* [Problem statement]
Until the line containing "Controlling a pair" has been reproduced, keep reproducing each line of the material below exactly, starting with the first.

*** Block opens ***

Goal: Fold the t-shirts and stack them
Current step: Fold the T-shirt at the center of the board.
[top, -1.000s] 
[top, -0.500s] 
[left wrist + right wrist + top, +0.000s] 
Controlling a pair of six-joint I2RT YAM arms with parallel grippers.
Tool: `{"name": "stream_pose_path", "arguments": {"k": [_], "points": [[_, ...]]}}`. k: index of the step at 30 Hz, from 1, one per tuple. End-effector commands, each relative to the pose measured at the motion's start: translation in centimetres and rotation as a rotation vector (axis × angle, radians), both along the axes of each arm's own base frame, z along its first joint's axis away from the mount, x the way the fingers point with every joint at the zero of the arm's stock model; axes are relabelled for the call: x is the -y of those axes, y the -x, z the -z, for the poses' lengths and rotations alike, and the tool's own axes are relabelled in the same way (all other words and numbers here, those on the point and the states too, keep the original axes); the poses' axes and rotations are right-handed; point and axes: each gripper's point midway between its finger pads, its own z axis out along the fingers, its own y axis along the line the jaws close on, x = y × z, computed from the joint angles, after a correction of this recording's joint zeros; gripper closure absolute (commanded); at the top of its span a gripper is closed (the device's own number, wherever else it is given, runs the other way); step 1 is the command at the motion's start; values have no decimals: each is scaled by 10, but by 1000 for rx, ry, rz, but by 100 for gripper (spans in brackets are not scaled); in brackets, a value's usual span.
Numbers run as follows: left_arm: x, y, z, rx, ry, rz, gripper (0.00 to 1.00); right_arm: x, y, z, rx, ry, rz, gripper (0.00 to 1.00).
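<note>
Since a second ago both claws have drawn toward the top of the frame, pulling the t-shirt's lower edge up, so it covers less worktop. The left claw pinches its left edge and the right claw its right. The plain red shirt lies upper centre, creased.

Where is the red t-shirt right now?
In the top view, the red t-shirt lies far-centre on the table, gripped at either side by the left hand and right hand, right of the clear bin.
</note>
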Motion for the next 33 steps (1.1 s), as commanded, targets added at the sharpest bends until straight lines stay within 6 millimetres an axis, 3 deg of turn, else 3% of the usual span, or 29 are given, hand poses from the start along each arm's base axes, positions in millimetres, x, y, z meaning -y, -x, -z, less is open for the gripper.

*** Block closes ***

* [Written solution]
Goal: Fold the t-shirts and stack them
Current step: Fold the T-shirt at the center of the board.
[top, -1.000s] 
[top, -0.500s] 
[left wrist + right wrist + top, +0.000s] 
Controlling a pair of six-joint I2RT YAM arms with parallel grippers.

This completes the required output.